Cochise County Sheriff Strikes Back On Political Changes To Border Security

Cochise County Sheriff Mark Dannels

Cochise County Sheriff Mark Dannels is expressing his concerns with President Joe Biden’s approach to border security, telling one national media outlet it “is a bad deal for this country.”

On Inauguration Day, President Joe Biden signed an executive order putting about 85 percent of current deportation orders on hold pending further review. He later put forth other immigration changes, such as loosening COVID-19 restrictions that have severely curtailed travel between the United States and Mexico.

Soon after, Dannels used the airways to voice his opinion on the new White House plan, which he called playing “political theater” with border security while risking the life and safety of Americans.

“Yeah I’m concerned, it’s only going to get worse,” Dannels told radio host James T. Harris on Monday. “Politics does play a role in how the Cartel works and you bet, they are going to flood this border.”

The U.S. / Mexico border stretches nearly 1,950 mile across the southwest, from California to Texas. Of that, 372 miles stretch across Arizona of which 83 miles traverses Cochise County’s southern border.

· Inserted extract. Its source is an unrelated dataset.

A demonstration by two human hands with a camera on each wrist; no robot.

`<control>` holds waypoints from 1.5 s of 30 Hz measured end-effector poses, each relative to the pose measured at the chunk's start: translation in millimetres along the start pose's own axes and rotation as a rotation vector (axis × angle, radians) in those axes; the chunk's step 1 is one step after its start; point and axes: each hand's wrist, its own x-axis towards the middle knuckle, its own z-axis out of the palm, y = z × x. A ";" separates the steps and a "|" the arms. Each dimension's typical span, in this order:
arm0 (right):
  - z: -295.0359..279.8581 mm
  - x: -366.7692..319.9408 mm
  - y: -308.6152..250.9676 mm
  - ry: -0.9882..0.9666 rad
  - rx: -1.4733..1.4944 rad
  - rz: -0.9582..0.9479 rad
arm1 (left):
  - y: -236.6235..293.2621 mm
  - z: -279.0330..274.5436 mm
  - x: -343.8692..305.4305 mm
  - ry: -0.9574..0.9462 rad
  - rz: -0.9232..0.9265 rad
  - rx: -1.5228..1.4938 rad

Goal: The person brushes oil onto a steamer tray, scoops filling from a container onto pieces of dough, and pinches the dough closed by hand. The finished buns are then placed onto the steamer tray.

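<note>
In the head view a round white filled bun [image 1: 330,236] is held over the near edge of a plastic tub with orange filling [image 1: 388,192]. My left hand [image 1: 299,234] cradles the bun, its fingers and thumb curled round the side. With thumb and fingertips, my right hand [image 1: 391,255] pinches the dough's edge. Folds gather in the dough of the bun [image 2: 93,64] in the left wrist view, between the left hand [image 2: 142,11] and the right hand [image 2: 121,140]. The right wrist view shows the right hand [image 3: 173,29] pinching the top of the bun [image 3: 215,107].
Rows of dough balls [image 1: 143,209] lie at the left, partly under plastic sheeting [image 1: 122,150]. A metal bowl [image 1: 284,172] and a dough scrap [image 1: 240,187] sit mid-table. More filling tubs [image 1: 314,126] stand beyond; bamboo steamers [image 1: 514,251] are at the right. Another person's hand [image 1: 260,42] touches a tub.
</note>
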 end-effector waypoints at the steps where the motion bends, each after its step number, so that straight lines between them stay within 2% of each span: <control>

“I tell you it is troublesome for every American in this country, not just my county, the state of Arizona, but everybody,” Dannels. “I don’t understand when our Congressional leaders, who take an Oath of Office to protect every American, is turning that down saying, ‘it will be okay.’ No, it won’t.”

According to Dannels, from January to September 2019, people from 141 countries breached the southwest border, including more than 1000 plus gang members and 16,000 violent criminals. “That’s just a sample, a taste of why we need a secure border. To tamper with that and put politics into it because you’re trying to fit an ideology, that is scary as heck.”

Dannels was appointed by President Donald Trump to the U.S. Department of Homeland Security Advisory Council in September 2018. In early 2020, he testified to the President’s Commission on Law Enforcement and the Administration of Justice about the international border in Cochise County, which he said was once “the nation’s worst border region for unlawful crossings.”

But collaboration on a local, state, and federal level to secure the border resulted in the area being “the safest and best it’s been in 30 years,” Dannels testified. The sheriff, who is the top lawman for an area covering more land than Rhode Island and Connecticut combined, fears the gains will be lost in the “upsetting” new strategy.

“If we don’t start learning from our history and the lessons we’re going to be in trouble in this country,” the sheriff to Harris, adding there was a “100 percent” improvement in border security under the Trump Administration, in part due to federal policies which controlled the flow of immigrants in the United States.

Dannels also pointed out the federal government has put forth no advisory for dealing with the COVID-19 risk posed by an influx of border crossers. Which is especially concerning in hard hit Cochise County as a few thousand immigrants traveling from Guatemala and Honduras could reach the U.S./Mexico border in mid-February.

“We’re in a world pandemic, we can’t even take care of America,” Dannels said.   “We’re talking about trillions of dollars to be spent just to take care of Americans right now and we’re going to open up the borders? Talk about hypocritical.”